A novel multimodal solution is proposed to solve the problem of blind source separation (BSS) of moving sources. Since for moving sources the mixing filters are time varying, therefore, the unmixing filters should also be time varying and can be difficult to track in real time. In this solution the visual modality is utilized to facilitate the separation of moving sources. The movement of the sources is detected by a relatively simplistic 3-D tracker based on video cameras. The tracking process is based on particle filtering which provides robust tracking performance. Positions and velocities of the sources are obtained from the 3-D tracker and if the sources are moving, a beamforming algorithm is used to perform real time speech enhancement and provide separation of the sources. Experimental results show that by utilizing the visual modality, a good BSS performance for moving sources in a low reverberant environment can be achieved.
TopIntroduction
Professor Colin Cherry in 1953 first asked the question: “How do we [humans] recognise what one person is saying when others are speaking at the same time?” (Cherry, 1953). This was the genesis of the so-called machine cocktail party problem, i.e. mimicing the ability of a human to separate sound sources within a machine, and attempts to solve it have evolved from the signal processing community in the form of convolutive blind source separation (CBSS), which is a topic of considerable active research due to its potential applications (Haykin, Eds., 2000). CBSS consists of estimating sources from observed audio mixtures with only limited information and the associated algorithms have been conventionally developed in either the time or frequency domains (Bregman, 1990; Cichocki & Amari, 1990; Yilmaz & Rickard, 2004; Wang et al., 2005; Parra & Spence, 2000; Bingham et al. 2000; Makino et al., 2005; Sanei et al., 2007; Naqvi et.al., 2008, 2009). Frequency domain convolutive blind source separation (FDCBSS) has however been a more popular approach as the time-domain convolutive mixing is converted into a number of independent complex instantaneous mixing operations. The permutation problem inherent to FDCBSS presents itself when reconstructing the separated sources from the separated outputs of these instantaneous mixtures and grows geometrically with the number of instantaneous mixtures (Wang et al., 2005).

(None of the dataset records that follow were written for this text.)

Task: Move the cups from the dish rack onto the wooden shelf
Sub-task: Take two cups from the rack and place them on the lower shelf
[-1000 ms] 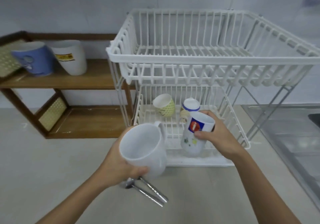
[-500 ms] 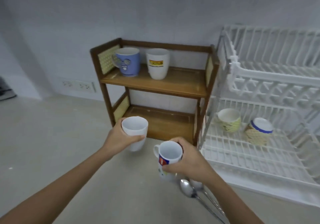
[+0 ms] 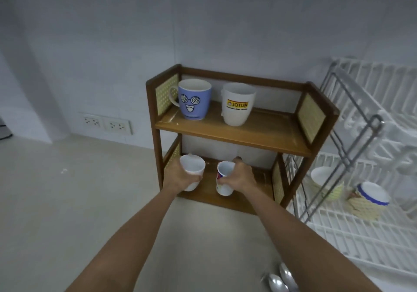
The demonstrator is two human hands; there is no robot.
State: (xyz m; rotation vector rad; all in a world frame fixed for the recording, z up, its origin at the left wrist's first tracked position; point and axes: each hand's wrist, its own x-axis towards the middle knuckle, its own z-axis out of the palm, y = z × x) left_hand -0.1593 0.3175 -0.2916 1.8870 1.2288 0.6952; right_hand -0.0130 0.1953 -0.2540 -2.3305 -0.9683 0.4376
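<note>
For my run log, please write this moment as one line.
left hand: holds white cup | right hand: holds printed cup | place: lower shelf | top shelf: two mugs | dish rack: two cups left

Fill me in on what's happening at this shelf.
A person is moving cups from the dish rack to the wooden shelf. The left hand holds a white cup and the right hand a printed cup, both at the lower tier. Two mugs stand on the top tier; two cups remain in the rack.
</note>
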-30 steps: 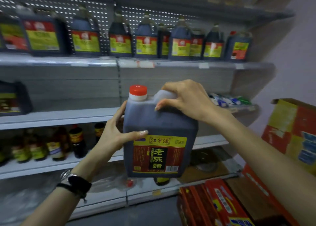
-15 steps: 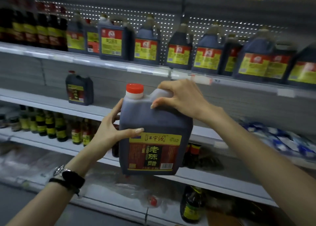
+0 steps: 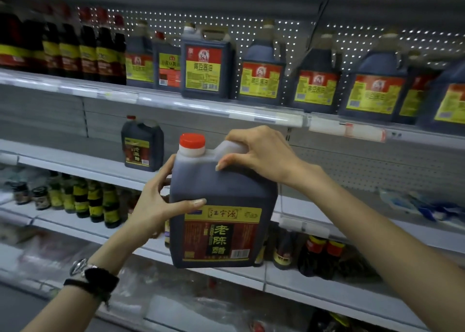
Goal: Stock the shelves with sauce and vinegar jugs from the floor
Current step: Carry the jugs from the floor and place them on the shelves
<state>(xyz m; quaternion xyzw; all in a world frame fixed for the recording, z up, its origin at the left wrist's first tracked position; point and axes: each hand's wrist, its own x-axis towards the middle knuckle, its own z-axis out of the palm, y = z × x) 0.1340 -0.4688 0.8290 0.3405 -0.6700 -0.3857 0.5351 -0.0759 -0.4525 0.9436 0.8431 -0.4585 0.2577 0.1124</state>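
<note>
While the dark, red-capped plastic vinegar jug hangs mid-frame, I grip its handle with the right hand and clasp its side with the left hand. Next, I judge: set it beside the matching jug on the grey metal shelf, centre-left.

Dim, cool bluish light throughout. Bright pinpoints glint across the perforated back panel up top, with pale glare on the price strip. Vinegar jug at centre is sharp, label legible. Small bottles at left and soy sauce jugs at far right are smeared by blur. Shelf edges bow toward the frame borders.
</note>
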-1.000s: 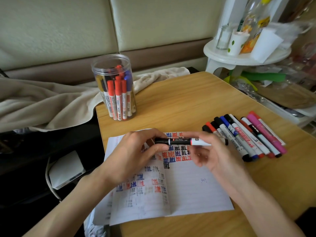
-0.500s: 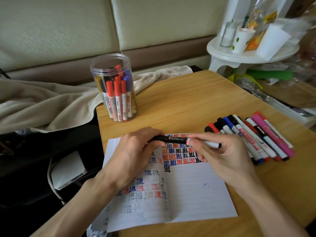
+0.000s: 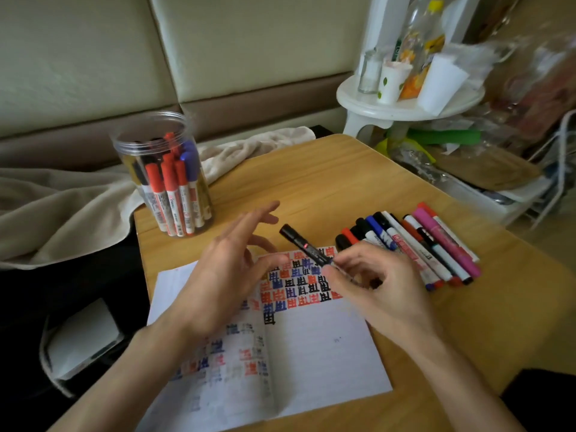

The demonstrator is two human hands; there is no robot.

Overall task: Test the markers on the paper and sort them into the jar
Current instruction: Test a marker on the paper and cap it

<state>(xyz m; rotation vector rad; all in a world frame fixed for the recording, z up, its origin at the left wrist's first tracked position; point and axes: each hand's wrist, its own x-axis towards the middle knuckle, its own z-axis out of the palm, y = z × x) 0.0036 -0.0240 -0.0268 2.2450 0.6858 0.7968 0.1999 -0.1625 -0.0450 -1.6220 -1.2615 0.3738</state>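
Observation:
My right hand (image 3: pixel 378 288) grips a black marker (image 3: pixel 304 244) by its lower barrel, and the capped end points up and to the left over the paper. My left hand (image 3: pixel 230 269) hovers beside it with fingers spread, holding nothing. The white lined paper (image 3: pixel 318 353) lies on the wooden table (image 3: pixel 327 182), covered near its top with red, blue and black test marks. A clear plastic jar (image 3: pixel 165 173) at the table's back left stands upright with several red, blue and black markers in it. A row of several loose markers (image 3: pixel 414 247) lies to the right of the paper.
A beige blanket (image 3: pixel 62 207) drapes over the seat left of the table. A white round side table (image 3: pixel 408 104) at the back right carries cups and a bottle. Clutter and plastic bags fill the right side. A white device (image 3: pixel 81 341) lies on the dark floor at left.
My left hand has let go of the marker's black end and opened. The marker, held level by both hands before, now tilts up to the left in my right hand alone.

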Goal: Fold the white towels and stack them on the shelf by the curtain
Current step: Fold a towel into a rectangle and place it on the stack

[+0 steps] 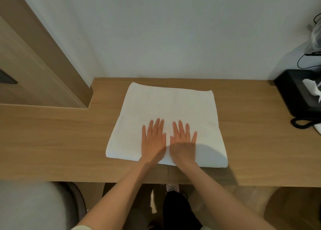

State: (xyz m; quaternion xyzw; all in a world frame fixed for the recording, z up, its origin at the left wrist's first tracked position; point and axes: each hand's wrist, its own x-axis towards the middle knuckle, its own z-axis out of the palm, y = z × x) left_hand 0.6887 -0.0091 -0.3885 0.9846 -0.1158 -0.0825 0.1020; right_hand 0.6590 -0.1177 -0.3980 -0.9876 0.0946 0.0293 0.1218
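Observation:
A white towel, folded into a thick rectangle, lies flat on the wooden counter in front of the wall. My left hand presses palm-down on the near half of the towel with straight fingers. My right hand lies flat beside it, fingers spread, thumbs nearly touching. Neither hand grips the cloth. No shelf or curtain is in view.
A black tissue box with a white tissue sticking out stands at the counter's right end, with black cables beside it. A wooden door panel borders the counter at the left. A pale round seat sits below the front edge.

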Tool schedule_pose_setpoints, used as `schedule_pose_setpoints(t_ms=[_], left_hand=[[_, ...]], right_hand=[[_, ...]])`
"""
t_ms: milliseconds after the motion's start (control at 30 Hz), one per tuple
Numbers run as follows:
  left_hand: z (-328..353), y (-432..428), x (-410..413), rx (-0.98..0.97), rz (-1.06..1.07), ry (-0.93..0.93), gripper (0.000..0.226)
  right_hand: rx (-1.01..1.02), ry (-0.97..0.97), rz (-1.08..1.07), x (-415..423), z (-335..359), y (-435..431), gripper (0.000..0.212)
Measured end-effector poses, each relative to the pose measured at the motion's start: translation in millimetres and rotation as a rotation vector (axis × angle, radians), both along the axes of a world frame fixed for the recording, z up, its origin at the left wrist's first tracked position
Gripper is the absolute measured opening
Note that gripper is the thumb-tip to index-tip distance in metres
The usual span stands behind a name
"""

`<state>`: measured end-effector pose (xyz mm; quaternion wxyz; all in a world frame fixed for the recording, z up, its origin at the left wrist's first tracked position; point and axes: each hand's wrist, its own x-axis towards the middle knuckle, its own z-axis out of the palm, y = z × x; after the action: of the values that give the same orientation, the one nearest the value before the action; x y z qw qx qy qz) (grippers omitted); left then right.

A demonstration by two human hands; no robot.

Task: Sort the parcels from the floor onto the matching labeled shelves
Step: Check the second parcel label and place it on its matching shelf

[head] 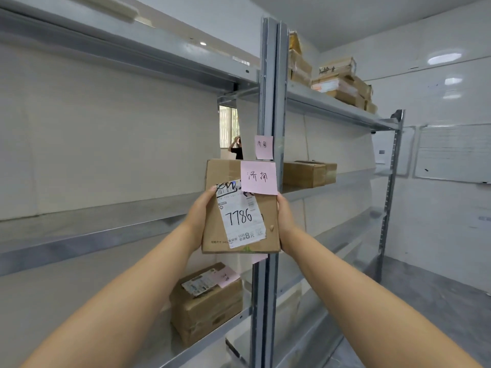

Most existing BSS algorithms assume that the sources are physically stationary and based on statistical information extracted from the received mixed audio data (Cichocki & Amari, 1990; Wang et al., 2005; Parra & Spence, 2000). However, in many real applications, the sources may be moving. In such applications, there will generally be insufficient data length available over which the sources are physically stationary, which limits the application of these algorithms. Only a few papers have been presented in this area (Mukai et al., 2003; Koutras et al., 2000; Naqvi et al., 2008; Prieto & Jinachitra 2005; Hild-II et al., 2002). In (Mukai et al., 2003), sources are separated by employing frequency domain ICA using a block-wise batch algorithm in the first stage, and the separated signals are refined by postprocessing in the second stage which constitutes crosstalk component estimation and spectral subtraction. In the case of (Koutras et al., 2000), they used a framewise on-line algorithm in the time domain. However, both these two algorithms potentially assume that in a short period the sources are physically stationary, or the change of the mixing filters is very slow, which are very strong constraints. In (Prieto & Jinachitra, 2005), BSS for time-variant mixing systems is performed by piecewise linear approximations. In (Hild-II et al., 2002), they used an online PCA algorithm to calculate the whitening matrix and another online algorithm to calculate the rotation matrix. However, both algorithms are designed only for instantaneous source separation, and can not separate convolutive mixed signals. Fundamentally, it is very difficult to separate convolutively mixed signals by utilizing the statistical information only extracted from audio signals, and this is not the manner in which humans solve the problem (Haykin, Eds., 2007) since they use both their ears and eyes.